Page MenuHomePhabricator

Move clients off of gerrit-replica.wikimedia.org back to gerrit.wikimedia.org
Open, Stalled, MediumPublic

Description

This ticket is to replace https://gerrit-replica.wikimedia.org with https://gerrit.wikimedia.org in various repos that might or might not use it instead of the main host.

reasoning per list thread here:

https://lists.wikimedia.org/hyperkitty/list/wikitech-l@lists.wikimedia.org/thread/LHYBXQCQ5VZPJZEJS2L5MOKJFIQTH3T7/

and commit message here:

https://gerrit.wikimedia.org/r/c/labs/codesearch/+/919925

also, from today's SRE collab team meeting it was TODO to create this very ticket, even before the mail thread brought it up again the same day

Event Timeline

Change 919925 had a related patch set uploaded (by Dzahn; author: Dzahn):

[labs/codesearch@master] switch to main gerrit server instead of using the replica

https://gerrit.wikimedia.org/r/919925

Change 919925 merged by jenkins-bot:

[labs/codesearch@master] switch to main gerrit server instead of using the replica

https://gerrit.wikimedia.org/r/919925

Bawolff subscribed.

Extdist is also using replica currently.

I deployed the codesearch change. So it shouldn't be affected by the maint window. Maybe eventually we should have three hosts, one for replicas (codesearch and others put a lot of pressure on gerrit) and one for standby. Just thinking.

Change 920243 had a related patch set uploaded (by Hashar; author: Hashar):

[labs/codesearch@master] Revert "switch to main gerrit server instead of using the replica"

https://gerrit.wikimedia.org/r/920243

I am replying here to the wikitech-l message, I think it will make it easier to find it later in the future. It came up in preparation of a network operation which affected access to the Gerrit replica and scheduled for 30 minutes. My reply are inline

This means codesearch will be affected (and won't get updated) and possibly even will be down during that time.

More or less, Codesearch indexes repositories via a service named Hound which we have configured to poll every 90 minutes. If it can't reaches the repositories, I guess it will bails out indexing for that time tick and try again on the next poll tick 90 minutes later. Once the index is populated, the frontend serves the searches from the index and do not need any access to the repositories. At least that is my understanding.

We, at least in my team, would like to switch codesearch (and other clients) back to just use gerrit.wikimedia.org and not the replica directly.

Just today we agreed to make a new ticket for specifically this, because soon we have to reimage the replica to bullseye and add more downtime.

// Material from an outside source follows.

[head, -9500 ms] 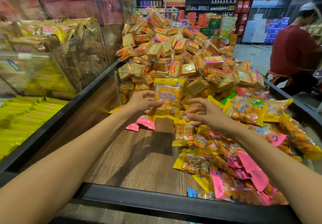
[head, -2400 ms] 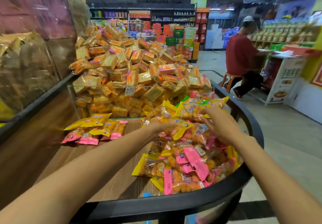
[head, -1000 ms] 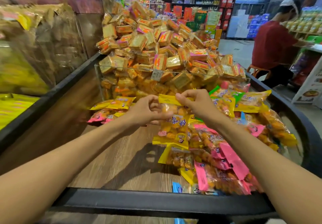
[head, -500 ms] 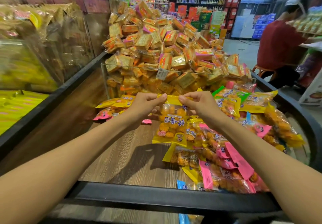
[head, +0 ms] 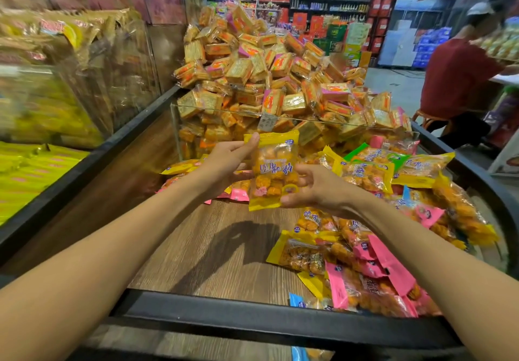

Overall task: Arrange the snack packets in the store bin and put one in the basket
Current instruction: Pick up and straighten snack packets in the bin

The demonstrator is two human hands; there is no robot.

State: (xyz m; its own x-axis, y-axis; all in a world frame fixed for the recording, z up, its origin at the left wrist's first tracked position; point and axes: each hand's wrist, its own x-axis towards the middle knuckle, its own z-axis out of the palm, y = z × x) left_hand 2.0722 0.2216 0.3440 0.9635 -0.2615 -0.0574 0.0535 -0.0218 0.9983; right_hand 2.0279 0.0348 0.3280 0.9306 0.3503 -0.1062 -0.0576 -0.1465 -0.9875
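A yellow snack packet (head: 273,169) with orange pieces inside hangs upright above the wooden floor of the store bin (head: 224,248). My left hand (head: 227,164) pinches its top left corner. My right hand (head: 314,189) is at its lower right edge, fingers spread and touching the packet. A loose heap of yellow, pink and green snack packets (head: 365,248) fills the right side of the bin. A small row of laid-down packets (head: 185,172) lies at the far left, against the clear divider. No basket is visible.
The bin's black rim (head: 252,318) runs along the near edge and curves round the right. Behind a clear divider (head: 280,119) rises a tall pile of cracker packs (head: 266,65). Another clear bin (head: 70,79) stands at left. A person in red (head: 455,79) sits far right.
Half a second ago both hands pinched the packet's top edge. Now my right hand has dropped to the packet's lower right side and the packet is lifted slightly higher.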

I don't think it causes much troubles. The major services we offloaded to the replica are system that routinely hammer every single repositories (and sometime multiple branches) but can otherwise work fine without live updates. From the top of my mind:

  • Extension distributor
  • Phabricator polling for mirroring to Diffusion
  • Code Search

That has offloaded 60% of the git traffic (roughly 4000 requests per minute) off of the primary Gerrit (which also serves the REST API requests and anything that requires live). When the replica get reimaged the CodeSearch (and others) will be delayed by a few hours, and I don't think it is any problematic. The primary might be to handle it, though I don't know how it will behave given it will have to serve traffic from all repositories which discard caches and might well affect the latency of more important use cases.

The reason we did the split in the past was to reduce load on the main Gerrit server but meanwhile first the issue has been fixed in newer Gerrit versions and then also just a few days ago we switched to brand new hardware.
So now if anything it should be beefier than before and even without

that it seemed already a thing of the past.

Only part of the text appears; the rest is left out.